### What you are asked to do
Print the first line of the material below and each line after it, exactly as written, ending with the line that contains "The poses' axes".
━━━ Record extracts
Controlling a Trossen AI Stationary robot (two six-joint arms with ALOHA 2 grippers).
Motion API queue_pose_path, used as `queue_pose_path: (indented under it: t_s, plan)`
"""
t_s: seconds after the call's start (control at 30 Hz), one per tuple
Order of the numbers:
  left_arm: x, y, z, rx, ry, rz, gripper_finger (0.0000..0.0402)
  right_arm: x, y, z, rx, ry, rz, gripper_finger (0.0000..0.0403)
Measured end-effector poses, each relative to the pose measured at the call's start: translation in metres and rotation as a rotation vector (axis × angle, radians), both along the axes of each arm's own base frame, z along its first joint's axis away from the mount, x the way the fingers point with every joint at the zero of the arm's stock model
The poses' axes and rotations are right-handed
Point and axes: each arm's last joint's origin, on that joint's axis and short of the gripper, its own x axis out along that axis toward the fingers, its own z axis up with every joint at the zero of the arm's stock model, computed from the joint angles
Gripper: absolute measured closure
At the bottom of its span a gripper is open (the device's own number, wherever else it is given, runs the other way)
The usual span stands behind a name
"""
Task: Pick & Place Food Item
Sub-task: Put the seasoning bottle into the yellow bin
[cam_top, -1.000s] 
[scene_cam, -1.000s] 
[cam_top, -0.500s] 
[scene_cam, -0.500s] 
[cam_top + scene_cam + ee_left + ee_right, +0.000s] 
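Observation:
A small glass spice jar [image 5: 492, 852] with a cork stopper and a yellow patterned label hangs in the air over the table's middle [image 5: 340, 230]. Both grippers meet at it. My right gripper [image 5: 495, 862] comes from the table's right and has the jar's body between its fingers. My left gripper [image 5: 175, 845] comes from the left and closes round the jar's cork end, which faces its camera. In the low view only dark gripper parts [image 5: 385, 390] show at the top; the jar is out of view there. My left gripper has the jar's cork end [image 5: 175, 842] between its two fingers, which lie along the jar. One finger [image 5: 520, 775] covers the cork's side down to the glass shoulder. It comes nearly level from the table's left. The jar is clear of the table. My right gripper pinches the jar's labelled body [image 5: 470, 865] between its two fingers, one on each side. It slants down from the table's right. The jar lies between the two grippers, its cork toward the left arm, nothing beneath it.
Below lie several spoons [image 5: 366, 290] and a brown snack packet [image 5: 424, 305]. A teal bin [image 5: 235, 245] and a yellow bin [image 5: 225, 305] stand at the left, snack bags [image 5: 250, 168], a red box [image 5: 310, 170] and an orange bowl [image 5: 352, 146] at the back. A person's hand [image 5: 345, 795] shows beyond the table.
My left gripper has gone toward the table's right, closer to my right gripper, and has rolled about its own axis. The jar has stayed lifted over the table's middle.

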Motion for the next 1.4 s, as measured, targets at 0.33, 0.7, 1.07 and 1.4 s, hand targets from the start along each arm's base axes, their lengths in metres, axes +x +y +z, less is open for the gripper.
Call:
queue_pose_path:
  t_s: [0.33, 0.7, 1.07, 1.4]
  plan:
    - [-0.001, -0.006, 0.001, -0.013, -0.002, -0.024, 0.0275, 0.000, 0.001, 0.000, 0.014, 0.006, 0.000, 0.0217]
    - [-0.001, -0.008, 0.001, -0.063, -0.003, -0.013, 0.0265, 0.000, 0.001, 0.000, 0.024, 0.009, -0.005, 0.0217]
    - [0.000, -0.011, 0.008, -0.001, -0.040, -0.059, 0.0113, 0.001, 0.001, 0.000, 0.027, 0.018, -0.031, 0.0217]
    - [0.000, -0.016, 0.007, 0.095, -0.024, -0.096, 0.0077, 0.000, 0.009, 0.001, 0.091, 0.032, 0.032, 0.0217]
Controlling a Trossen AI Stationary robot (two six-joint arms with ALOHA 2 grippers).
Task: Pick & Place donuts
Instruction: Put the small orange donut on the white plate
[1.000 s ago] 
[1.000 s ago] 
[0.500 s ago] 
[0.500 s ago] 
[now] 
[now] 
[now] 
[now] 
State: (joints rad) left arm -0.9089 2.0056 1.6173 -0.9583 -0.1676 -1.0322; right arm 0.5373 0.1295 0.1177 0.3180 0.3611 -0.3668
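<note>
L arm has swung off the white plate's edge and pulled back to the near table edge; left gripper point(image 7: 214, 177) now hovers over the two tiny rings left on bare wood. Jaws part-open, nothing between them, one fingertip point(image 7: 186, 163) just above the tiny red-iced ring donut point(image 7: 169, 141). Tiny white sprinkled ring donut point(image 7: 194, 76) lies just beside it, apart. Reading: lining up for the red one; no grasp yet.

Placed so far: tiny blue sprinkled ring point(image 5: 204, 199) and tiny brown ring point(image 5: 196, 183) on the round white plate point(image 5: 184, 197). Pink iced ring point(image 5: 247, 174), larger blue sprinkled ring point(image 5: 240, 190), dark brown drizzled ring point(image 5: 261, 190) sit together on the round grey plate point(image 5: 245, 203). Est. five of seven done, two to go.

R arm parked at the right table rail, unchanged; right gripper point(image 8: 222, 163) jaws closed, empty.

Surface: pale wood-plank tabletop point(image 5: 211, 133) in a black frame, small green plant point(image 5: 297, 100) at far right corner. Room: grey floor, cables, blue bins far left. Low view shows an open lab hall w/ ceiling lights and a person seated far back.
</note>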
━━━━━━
### Response for this exercise
Controlling a Trossen AI Stationary robot (two six-joint arms with ALOHA 2 grippers).
Motion API queue_pose_path, used as `queue_pose_path: (indented under it: t_s, plan)`
"""
t_s: seconds after the call's start (control at 30 Hz), one per tuple
Order of the numbers:
  left_arm: x, y, z, rx, ry, rz, gripper_finger (0.0000..0.0402)
  right_arm: x, y, z, rx, ry, rz, gripper_finger (0.0000..0.0403)
Measured end-effector poses, each relative to the pose measured at the call's start: translation in metres and rotation as a rotation vector (axis × angle, radians), both along the axes of each arm's own base frame, z along its first joint's axis away from the mount, x the way the fingers point with every joint at the zero of the arm's stock model
The poses' axes and rotations are right-handed

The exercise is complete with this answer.